Лермонтов не стал спорить. Он не высказал Раевскому своего желания, чтобы «Арбенина» также не допустили на сцену... Бог уж с ним! Это просто точка, последний шаг в борьбе за выход на сцену. Ну, пусть он будет сделан — Раевским... Вместе же затевали... Теперь Арбенин не Каллы, не Демон, он утратил все сатанинское и стал просто злобным старым мужем, желающим спокойной жизни, бывшим шулером при молодой и ветреной жене. Видно, издавна в его мятущейся натуре жил и медленно вырастал байбак. Да, он рисовал его как бы Бахметевым, мельча, погружая в быт и лишая его «счастья», о котором он не имел права мечтать. Но Нина — разве Варвара Александровна? Почему бы и нет? Что ей остается делать при старом и нелюбимом муже? Развлекаться... кокетничать... Да и измена в таком положении, может быть, и не грех. Но Лермонтов спохватывается: нет, нет! Пьеса дрянь, все в ней лживо, и больше — никаких пьес. Лермонтов мрачнел. Нет, он не может быть в роли Звездича, а Варвара Александровна — Нины... Им обоим нужно все или ничего... На их пути ложные шаги — неисправимы.
«Эта пиеса, — писал в рапорте тот же Ольдекоп, — под названием Маскерад, дважды была представлена на рассмотрение цензуры и возвращена как неуместная и слишком похожая на новейшие уродливые сочинения французской школы. Ныне пиеса представлена совершенно переделанная, только первое действие осталось в прежнем виде. Нет более никакого отравления, все гнусности удалены». Отзыв благоприятный; казалось, «Арбенин» должен попасть на сцену... Однако не попал. Ольдекопово начальство не согласилось с ним и начертало на его рапорте об «Арбенине»: «Запретить. 28-го октября 1838».

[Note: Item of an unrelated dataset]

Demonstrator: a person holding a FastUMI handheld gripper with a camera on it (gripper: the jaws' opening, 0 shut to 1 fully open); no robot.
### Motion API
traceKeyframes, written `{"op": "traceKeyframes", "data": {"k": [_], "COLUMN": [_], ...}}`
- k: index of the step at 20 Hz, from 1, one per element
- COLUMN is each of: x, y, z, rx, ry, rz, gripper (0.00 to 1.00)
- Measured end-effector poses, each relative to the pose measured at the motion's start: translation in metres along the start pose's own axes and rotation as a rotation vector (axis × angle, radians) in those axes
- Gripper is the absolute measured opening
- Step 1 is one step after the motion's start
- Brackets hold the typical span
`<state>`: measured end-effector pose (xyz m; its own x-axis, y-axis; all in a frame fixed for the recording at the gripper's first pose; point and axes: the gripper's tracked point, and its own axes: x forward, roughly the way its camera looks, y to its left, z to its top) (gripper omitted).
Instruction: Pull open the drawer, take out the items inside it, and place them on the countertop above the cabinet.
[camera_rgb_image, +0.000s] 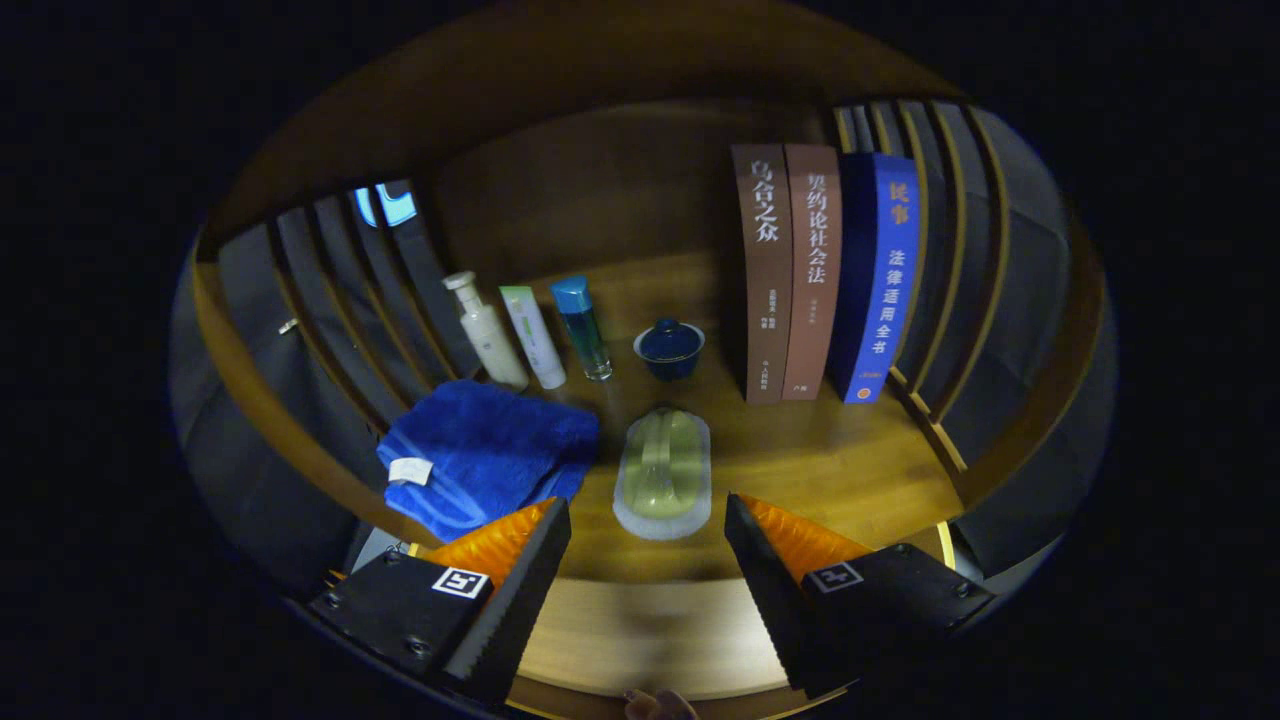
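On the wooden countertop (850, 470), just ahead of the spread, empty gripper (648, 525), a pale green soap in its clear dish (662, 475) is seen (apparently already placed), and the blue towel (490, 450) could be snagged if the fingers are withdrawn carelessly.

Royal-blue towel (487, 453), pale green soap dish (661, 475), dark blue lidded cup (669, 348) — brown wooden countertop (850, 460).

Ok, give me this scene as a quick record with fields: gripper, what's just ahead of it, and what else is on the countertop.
gripper: gripper open, fingers apart
just ahead: pale green soap in clear case
left: folded blue towel
behind towel: three toiletry bottles
centre: lidded blue cup
right: three upright books
surface: wooden countertop
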<state>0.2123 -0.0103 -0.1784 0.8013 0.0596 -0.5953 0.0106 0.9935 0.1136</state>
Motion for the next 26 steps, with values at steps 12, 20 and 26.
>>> {"op": "traceKeyframes", "data": {"k": [12,20,26], "x": [-0.165,-0.151,-0.11], "y": [0.017,0.006,-0.006], "z": [-0.12,-0.22,-0.254], "rx": [-0.078,-0.027,-0.024], "ry": [-0.431,-0.416,-0.34], "rz": [0.063,0.014,-0.029], "gripper": [0.99,0.99,0.99]}}
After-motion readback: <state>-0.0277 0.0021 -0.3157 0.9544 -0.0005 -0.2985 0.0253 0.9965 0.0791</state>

Театральная сцена не давалась. Лермонтов решил раз и навсегда оставить мысль о ней. Итак, он теперь не поэт и не драматический писатель. Остается последнее — романы и повести. Осенью этого, 1836 года он сделал еще несколько проб. Он решил возродить сожженный роман об Арбенине, написать его широкой кистью, основательно, как историю юноши, погубленного обществом. Хоть и не совсем, но все же отойти от себя в этом образе. Дать ему и все то, что есть в «Сашке», а особенно в «Странном человеке». Но начал он все-таки с женщины, с «непонятной» женщины, покинувшей свет, в котором некогда она блистала, — тридцатилетней графини, супруг которой имел «сомнительно-огромное состоянье». «Я хочу рассказать вам историю женщины, — писал Лермонтов, — которую вы все видали и которую никто из вас не знал». На следующей странице, после полушутливой беседы автора с читателями (вернее с читательницами), появляется и Арбенин: «В нашем равнодушном веке любопытных и страстных людей немного; но около 10 лет тому назад случился один такой чудак в Петербурге, и судьба, как нарочно, поставила его перед непонятной женщиной, которой историю я хочу вам рассказать. Александру Сергеевичу Арбенину было тридцать лет... Он родился в Москве».
После его рождения отец его по каким-то причинам «разъехался с своей супругой» (между прочим, такое произошло и в «Странном человеке») и стал жить с сыном в своей симбирской деревне (отец Сашки из поэмы «имел в Симбирске дом»...). «Деревня эта находилась на берегу Волги. От барского дома по скату горы до самой реки расстилался фруктовый сад. С балкона видны были дымящиеся села луговой стороны, синеющие степи и желтые нивы. Весной, во время разлива, река превращалась в море, усеянное лесистыми островами; по ней мелькали белые паруса барок, и вечером раздавались песни бурлаков».
Это та же Волга, что и в «Сашке»... Но здесь, в повести, он Саша, не Сашка... Если в поэме предполагалась, хотя и не исполнилась, связь с полежаевским «Сашкой», то в этой повести о нем нет и мысли.
Описывая детство Саши, Лермонтов припомнил кое-что из своего: «Зимой горничные девушки приходили шить и вязать в детскую, во-первых, потому, что няне Саши было поручено женское хозяйство, а во-вторых, чтоб потешать маленького барчонка. Саше было с ними очень весело. Они его ласкали и целовали наперерыв, рассказывали ему сказки про волжских разбойников, и его воображение наполнялось чудесами дикой храбрости и картинами мрачными и понятиями противуобщественными. Он разлюбил игрушки и начал мечтать. Шести лет уже он заглядывался на закат, усеянный румяными облаками, и непонятно-сладостное чувство уж волновало ему душу, когда полный месяц светил в окно на его детскую кроватку. Ему хотелось, чтоб кто-нибудь его приласкал, поцеловал, приголубил, но у старой няньки руки были такие жесткие!»